Connect the gradient $dJ/W_i$ to $dJ/dW_{i-1}$

calculuslinear algebramachine learningmultivariable-calculusneural networks

TLDR:

In light of the fact that this closed-form appears to apply to the weights of the final layer (or a simple two-layer network), How does one relate it to algorithmically finding the cost gradient with respect to previous layers?
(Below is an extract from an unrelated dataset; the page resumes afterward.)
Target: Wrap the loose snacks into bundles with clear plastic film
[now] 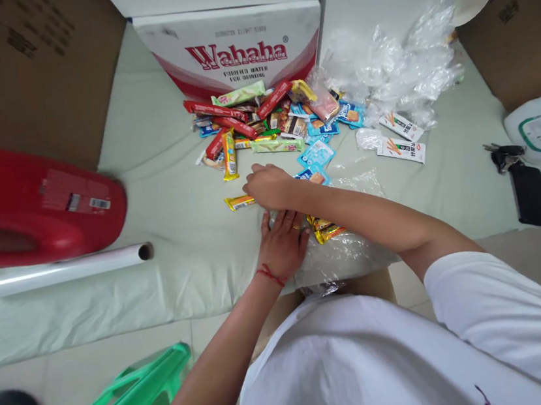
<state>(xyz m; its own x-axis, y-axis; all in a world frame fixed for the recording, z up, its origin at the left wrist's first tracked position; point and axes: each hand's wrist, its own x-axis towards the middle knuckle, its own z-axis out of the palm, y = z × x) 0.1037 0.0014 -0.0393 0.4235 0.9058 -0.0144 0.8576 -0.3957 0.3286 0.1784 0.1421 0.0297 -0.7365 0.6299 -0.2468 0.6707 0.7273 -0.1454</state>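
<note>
The right hand [271,186], its grip impossible to tell, hides one end of a snack bar [238,203] pointing left, long axis crosswise, while the left hand [283,245] has fingers extended.

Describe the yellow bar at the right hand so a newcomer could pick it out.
Start at the white Wahaha carton and come down past the snack heap at its foot. There a yellow bar meets the right hand. Unlike the lengthwise yellow bar above, it lies crosswise, apart from the heap.
</note>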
The solution found in this online book works well: http://neuralnetworksanddeeplearning.com/chap2.html#the_backpropagation_algorithm

However, the cost function used is MSE in the examples and does not have the problem of divide by zero that is introduced by the derivative of binary cross entropy loss. A good mentor suggested adding a small constant to the denominator, which solved my problem in practice. However, I'm hoping for the sake of simplicity to find a closed form.

Mathematical Context:

This answer to a question on backpropagation implies a closed form for the gradient of a cost function wrt a weight matrix. However, it appears to me that this answer is incorrect in that it refers only to either a nerual network with only two layers (input and output), or at best a deep neural network, but only applied to the final layer.
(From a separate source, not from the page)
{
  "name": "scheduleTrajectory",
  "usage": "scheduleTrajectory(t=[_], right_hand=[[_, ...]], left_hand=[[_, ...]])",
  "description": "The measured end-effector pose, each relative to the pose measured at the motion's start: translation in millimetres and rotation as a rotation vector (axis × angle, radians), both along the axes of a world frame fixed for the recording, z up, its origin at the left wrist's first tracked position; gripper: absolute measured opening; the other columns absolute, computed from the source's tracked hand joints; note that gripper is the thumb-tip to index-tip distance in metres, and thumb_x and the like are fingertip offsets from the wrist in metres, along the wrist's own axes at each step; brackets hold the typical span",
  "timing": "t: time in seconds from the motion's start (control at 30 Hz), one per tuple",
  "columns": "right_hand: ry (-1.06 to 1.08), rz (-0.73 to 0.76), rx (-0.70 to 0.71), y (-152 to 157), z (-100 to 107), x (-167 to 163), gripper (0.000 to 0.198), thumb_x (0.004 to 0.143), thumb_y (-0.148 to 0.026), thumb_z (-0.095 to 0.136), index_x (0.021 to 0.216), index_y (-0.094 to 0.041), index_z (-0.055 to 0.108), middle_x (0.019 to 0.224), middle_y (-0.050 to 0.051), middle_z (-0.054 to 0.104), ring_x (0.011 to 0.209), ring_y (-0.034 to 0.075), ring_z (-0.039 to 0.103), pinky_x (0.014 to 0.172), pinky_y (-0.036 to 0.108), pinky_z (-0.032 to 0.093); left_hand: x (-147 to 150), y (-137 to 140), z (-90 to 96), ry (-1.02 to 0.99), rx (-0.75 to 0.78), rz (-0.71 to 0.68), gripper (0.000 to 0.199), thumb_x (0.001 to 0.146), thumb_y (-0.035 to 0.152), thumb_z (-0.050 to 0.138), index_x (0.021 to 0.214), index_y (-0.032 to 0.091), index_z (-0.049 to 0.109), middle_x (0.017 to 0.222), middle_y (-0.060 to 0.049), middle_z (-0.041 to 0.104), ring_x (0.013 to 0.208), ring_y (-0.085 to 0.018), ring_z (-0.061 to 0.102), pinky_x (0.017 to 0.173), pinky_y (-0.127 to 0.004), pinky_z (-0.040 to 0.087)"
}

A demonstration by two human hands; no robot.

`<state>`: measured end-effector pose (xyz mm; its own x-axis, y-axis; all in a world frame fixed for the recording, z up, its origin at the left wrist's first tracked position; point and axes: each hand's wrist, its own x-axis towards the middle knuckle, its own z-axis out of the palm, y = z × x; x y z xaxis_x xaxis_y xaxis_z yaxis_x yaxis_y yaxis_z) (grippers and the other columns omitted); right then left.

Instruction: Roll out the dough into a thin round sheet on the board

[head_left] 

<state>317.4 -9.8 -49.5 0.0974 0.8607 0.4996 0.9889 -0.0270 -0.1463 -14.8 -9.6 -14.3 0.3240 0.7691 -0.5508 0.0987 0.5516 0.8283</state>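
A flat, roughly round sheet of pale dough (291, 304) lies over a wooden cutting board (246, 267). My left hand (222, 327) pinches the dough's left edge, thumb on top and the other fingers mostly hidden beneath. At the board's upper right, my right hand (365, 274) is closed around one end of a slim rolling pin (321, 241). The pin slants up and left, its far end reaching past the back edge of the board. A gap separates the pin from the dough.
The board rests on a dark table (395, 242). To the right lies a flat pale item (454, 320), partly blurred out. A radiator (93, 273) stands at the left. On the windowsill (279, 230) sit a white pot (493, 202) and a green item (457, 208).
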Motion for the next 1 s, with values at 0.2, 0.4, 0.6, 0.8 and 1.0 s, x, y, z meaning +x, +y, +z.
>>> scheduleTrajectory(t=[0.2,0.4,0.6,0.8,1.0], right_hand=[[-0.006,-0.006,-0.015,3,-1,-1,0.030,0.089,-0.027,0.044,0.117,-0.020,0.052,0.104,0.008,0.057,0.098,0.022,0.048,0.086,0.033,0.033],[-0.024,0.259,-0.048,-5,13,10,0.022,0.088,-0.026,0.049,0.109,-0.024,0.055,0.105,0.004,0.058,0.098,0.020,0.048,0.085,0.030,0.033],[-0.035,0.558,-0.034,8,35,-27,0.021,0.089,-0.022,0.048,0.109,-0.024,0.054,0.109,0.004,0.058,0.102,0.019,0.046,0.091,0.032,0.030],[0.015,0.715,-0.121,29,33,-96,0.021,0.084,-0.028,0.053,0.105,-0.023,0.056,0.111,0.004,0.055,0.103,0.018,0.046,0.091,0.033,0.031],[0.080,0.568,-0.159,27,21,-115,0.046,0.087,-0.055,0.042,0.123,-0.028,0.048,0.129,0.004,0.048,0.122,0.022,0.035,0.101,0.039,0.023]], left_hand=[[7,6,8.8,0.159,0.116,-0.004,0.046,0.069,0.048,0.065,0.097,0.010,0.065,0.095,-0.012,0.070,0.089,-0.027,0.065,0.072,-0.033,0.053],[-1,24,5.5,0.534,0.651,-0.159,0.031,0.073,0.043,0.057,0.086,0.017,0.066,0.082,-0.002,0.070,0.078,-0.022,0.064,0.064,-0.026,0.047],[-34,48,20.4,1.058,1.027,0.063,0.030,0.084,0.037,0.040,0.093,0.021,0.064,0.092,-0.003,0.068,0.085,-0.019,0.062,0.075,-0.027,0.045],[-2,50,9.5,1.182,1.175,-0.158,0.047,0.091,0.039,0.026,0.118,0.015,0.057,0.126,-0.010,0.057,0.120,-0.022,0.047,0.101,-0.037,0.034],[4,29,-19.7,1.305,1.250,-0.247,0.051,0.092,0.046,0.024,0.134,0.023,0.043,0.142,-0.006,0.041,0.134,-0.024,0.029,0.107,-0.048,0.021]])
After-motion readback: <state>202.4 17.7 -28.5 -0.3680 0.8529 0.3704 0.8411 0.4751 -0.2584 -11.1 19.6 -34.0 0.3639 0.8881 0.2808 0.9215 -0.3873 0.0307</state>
To illustrate my question, I have altered the answers notation to add indices for clarity on the relationship between one layer and the next. Additionally, the author uses $X$ as a matrix presumably defined by the input of the neural network. I have replaced $X$ with $\mathbf{z}$ to generalize the input of any layer $i = 1 \dots L$. One could consider $X^T = \mathbf{z}_0$ (when X is in wide data form).

\begin{align}
\mathbf{h}_i &= W_i\mathbf{z}_{i-1} \\
\mathbf{z_i} &= \sigma(\mathbf{h}_i) \\
\sigma(\mathbf{h_i}) &= \frac{1}{1 + e^{-\mathbf{h}_i}}\\
J(W) &= -\mathbf{y}\log(\mathbf{z}_L) – (1 -\mathbf{y})\log(1-\mathbf{z}_L)
\end{align}

Here, $L$ refers to the index of the last layer, so $\mathbf{z}_L$ is the probability determination of the neural network.
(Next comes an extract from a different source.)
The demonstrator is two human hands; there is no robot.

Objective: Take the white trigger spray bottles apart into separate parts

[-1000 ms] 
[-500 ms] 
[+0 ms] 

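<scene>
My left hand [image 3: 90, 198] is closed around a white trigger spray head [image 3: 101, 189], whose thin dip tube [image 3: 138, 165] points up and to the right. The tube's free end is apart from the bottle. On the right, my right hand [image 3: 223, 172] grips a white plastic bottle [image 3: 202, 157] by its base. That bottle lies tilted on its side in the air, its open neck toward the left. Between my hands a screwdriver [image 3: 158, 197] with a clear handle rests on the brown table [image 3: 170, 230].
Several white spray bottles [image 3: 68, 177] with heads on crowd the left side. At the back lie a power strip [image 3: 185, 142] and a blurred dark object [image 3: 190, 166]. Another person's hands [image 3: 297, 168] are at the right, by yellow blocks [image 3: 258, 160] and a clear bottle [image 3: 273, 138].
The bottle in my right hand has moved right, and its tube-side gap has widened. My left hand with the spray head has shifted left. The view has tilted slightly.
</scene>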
Now, if I wish to compute the gradient of weight matrix $W_L$ then we can follow the author's logic and use the chain rule:
$$
\frac{\partial{J}}{\partial{W_L}} =
\frac{\partial{J}}{\partial{\mathbf{z}_L}}
\frac{\partial{\mathbf{z}_L}}{\partial{\mathbf{h}_L}}
\frac{\partial{\mathbf{h}_L}}{\partial{W_L}}
$$

Which is indeed just equal to
$$
\mathbf{z}_{L-1}(\mathbf{z}_L – \mathbf{y})
$$

Or if there are only two layers (only one weight matrix):

$$
\frac{\partial{J(W)}}{\partial{W}} =
\mathbf{X}^T (\mathbf{z}-\mathbf{y})
$$

However, this statement does not seem true to me in general, and so when writing code I cannot substitute the above into the below for an arbitrary matrix $W_i$, as the author seems to be implying:

$$
W = W –
\alpha \frac{\partial{J(W)}}{\partial{W}}
$$

To show why this doesn't make sense to me, imagine wanting to calculate the gradient of the second to last weight matrix $W_{L-1}$. Then the chain rule becomes:

$$
\frac{\partial{J}}{\partial{W_{L-1}}} =
\frac{\partial{J}}{\partial{\mathbf{z}_L}}
\frac{\partial{\mathbf{z}_L}}{\partial{\mathbf{h}_L}}
\frac{\partial{\mathbf{h}_L}}{\partial{\mathbf{z}_{L-1}}}
\frac{\partial{\mathbf{z}_{L-1}}}{\partial \mathbf{h}_{L-1}}
\frac{\partial \mathbf{h}_{L-1}}{\partial W_{L-1}}
$$

As you can see, the chain has grown, and when you compute the individual terms of the product, the final result no longer has the same closed form.

Best Answer

Let me try to address a couple of your concerns:

  1. The divide-by-zero issue.

In practice, this doesn't actually happen. Yes, $dJ/d\hat{y} = (\hat{y} - y)/(\hat{y}(1-\hat{y}))$, but you only end up dividing by zero if $\hat{y} = 1$ or $0$, as you've pointed out, which can't happen since $\hat{y} = \sigma(z)$ (where $z$ is the output of the preceding layer), and $\sigma(z)$ has image $(0, 1)$.

  1. Finding $dJ/dW_L$ for an arbitrary layer.

It is true that you use the chain rule as you've demonstrated above; however, you don't use $dJ/dW_{L+1}$ to find $dJ/dW_L$, because no term equivalent to $dW_{L+1}/dW_L$ ever shows up in backpropagation (to see why, draw out the computation graph for a small neural network and see how the gradients propagate). Yes, the final result will no longer have exactly the same closed form.